Start of EXTRACTED INFORMATION

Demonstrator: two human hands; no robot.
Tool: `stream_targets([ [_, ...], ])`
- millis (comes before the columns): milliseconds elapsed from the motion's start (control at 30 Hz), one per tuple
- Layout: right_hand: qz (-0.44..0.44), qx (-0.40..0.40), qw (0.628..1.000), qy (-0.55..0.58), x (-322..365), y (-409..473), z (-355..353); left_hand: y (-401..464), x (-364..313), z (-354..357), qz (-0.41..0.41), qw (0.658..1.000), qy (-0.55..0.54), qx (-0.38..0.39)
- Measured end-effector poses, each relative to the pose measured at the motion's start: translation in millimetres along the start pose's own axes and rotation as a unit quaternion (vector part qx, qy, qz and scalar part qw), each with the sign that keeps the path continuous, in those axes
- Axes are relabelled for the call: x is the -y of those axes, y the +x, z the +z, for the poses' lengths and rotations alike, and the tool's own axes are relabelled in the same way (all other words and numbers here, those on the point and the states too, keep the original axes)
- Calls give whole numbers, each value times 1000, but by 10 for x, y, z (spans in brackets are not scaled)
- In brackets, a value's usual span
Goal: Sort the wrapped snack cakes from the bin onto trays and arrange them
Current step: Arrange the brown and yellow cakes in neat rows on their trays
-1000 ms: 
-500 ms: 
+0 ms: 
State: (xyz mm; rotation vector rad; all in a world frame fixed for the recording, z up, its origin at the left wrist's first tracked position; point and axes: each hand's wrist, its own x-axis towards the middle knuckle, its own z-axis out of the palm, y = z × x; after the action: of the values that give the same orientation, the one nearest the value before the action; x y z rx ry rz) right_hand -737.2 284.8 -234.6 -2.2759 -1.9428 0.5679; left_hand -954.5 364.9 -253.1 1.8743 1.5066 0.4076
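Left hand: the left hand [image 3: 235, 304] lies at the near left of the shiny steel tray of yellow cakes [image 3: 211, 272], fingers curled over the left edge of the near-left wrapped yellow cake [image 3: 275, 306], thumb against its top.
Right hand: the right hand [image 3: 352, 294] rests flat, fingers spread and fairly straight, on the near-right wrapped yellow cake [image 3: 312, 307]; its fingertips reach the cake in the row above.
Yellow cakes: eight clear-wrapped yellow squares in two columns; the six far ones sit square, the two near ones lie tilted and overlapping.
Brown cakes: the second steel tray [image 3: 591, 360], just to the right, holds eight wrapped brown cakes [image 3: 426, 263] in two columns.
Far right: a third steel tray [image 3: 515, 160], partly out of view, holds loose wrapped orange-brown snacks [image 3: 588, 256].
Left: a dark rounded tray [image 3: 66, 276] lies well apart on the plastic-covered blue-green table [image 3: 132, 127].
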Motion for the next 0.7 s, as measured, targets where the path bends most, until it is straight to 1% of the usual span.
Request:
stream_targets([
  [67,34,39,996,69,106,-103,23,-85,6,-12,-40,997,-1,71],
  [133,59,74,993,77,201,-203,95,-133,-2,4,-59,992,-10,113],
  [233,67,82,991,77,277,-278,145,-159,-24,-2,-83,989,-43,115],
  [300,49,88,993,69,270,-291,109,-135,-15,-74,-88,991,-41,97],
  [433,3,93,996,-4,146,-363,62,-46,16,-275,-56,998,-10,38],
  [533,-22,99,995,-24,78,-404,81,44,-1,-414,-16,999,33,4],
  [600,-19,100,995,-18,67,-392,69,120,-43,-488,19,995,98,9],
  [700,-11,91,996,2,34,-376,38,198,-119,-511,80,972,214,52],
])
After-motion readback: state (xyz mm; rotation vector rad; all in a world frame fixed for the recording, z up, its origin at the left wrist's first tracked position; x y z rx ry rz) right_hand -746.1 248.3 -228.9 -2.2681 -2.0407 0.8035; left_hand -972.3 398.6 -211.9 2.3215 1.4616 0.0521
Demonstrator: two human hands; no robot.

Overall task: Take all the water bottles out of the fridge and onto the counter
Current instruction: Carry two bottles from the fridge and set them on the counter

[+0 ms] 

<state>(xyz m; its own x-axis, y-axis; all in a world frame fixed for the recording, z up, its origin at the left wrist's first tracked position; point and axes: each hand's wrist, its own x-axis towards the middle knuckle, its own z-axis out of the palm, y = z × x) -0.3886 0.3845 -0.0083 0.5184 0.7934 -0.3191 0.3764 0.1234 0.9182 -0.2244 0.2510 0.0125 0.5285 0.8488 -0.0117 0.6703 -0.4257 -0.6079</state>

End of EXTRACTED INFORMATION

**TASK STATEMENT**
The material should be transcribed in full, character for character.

**PROBLEM SOLUTION**
Demonstrator: two human hands; no robot.
Tool: `stream_targets([ [_, ...], ])`
- millis (comes before the columns): milliseconds elapsed from the motion's start (control at 30 Hz), one per tuple
- Layout: right_hand: qz (-0.44..0.44), qx (-0.40..0.40), qw (0.628..1.000), qy (-0.55..0.58), x (-322..365), y (-409..473), z (-355..353); left_hand: y (-401..464), x (-364..313), z (-354..357), qz (-0.41..0.41), qw (0.658..1.000), qy (-0.55..0.54), qx (-0.38..0.39)
- Measured end-effector poses, each relative to the pose measured at the motion's start: translation in millimetres along the start pose's own axes and rotation as a unit quaternion (vector part qx, qy, qz and scalar part qw), each with the sign that keeps the path continuous, in those axes
- Axes are relabelled for the call: x is the -y of those axes, y the +x, z the +z, for the poses' lengths and rotations alike, and the tool's own axes are relabelled in the same way (all other words and numbers here, those on the point and the states too, keep the original axes)
- Calls give whole numbers, each value times 1000, but by 10 for x, y, z (spans in brackets are not scaled)
- In brackets, a value's usual span
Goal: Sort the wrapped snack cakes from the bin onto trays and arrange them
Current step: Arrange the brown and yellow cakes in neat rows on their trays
-1000 ms: 
-500 ms: 
+0 ms: 
State: (xyz mm; rotation vector rad; all in a world frame fixed for the recording, z up, its origin at the left wrist's first tracked position; point and axes: each hand's wrist, its own x-axis towards the middle knuckle, its own z-axis out of the palm, y = z × x; after the action: of the values that give the same orientation, the one nearest the value before the action; x y z rx ry rz) right_hand -737.2 284.8 -234.6 -2.2759 -1.9428 0.5679; left_hand -954.5 364.9 -253.1 1.8743 1.5066 0.4076
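Left hand: the left hand [image 3: 235, 304] lies at the near left of the shiny steel tray of yellow cakes [image 3: 211, 272], fingers curled over the left edge of the near-left wrapped yellow cake [image 3: 275, 306], thumb against its top.
Right hand: the right hand [image 3: 352, 294] rests flat, fingers spread and fairly straight, on the near-right wrapped yellow cake [image 3: 312, 307]; its fingertips reach the cake in the row above.
Yellow cakes: eight clear-wrapped yellow squares in two columns; the six far ones sit square, the two near ones lie tilted and overlapping.
Brown cakes: the second steel tray [image 3: 591, 360], just to the right, holds eight wrapped brown cakes [image 3: 426, 263] in two columns.
Far right: a third steel tray [image 3: 515, 160], partly out of view, holds loose wrapped orange-brown snacks [image 3: 588, 256].
Left: a dark rounded tray [image 3: 66, 276] lies well apart on the plastic-covered blue-green table [image 3: 132, 127].
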Motion for the next 0.7 s, as measured, targets where the path bends most, until it is straight to 1% of the usual span.
Request:
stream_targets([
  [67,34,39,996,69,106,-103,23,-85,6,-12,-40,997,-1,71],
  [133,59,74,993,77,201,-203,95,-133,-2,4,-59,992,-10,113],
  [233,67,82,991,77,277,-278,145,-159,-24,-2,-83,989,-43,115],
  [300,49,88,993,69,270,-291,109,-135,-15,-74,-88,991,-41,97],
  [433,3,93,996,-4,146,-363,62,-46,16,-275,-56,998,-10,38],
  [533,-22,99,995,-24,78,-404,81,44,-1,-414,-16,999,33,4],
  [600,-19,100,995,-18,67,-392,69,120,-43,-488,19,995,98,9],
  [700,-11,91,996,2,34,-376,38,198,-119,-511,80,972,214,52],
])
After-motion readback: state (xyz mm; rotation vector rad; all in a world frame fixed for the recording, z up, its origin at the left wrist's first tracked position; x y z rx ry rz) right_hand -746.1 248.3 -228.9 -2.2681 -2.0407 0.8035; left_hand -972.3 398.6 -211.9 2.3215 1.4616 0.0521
Demonstrator: two human hands; no robot.

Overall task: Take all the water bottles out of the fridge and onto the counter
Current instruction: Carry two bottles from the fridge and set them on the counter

[+0 ms] 

<state>(xyz m; its own x-axis, y-axis; all in a world frame fixed for the recording, z up, its origin at the left wrist's first tracked position; point and axes: each hand's wrist, its own x-axis towards the middle knuckle, its own z-axis out of the palm, y = z × x) -0.3886 0.3845 -0.0083 0.5184 0.7934 -0.3191 0.3764 0.1234 0.9182 -0.2244 0.2510 0.0125 0.5285 0.8488 -0.0117 0.6703 -0.4257 -0.6079</state>

This output has been written out in full.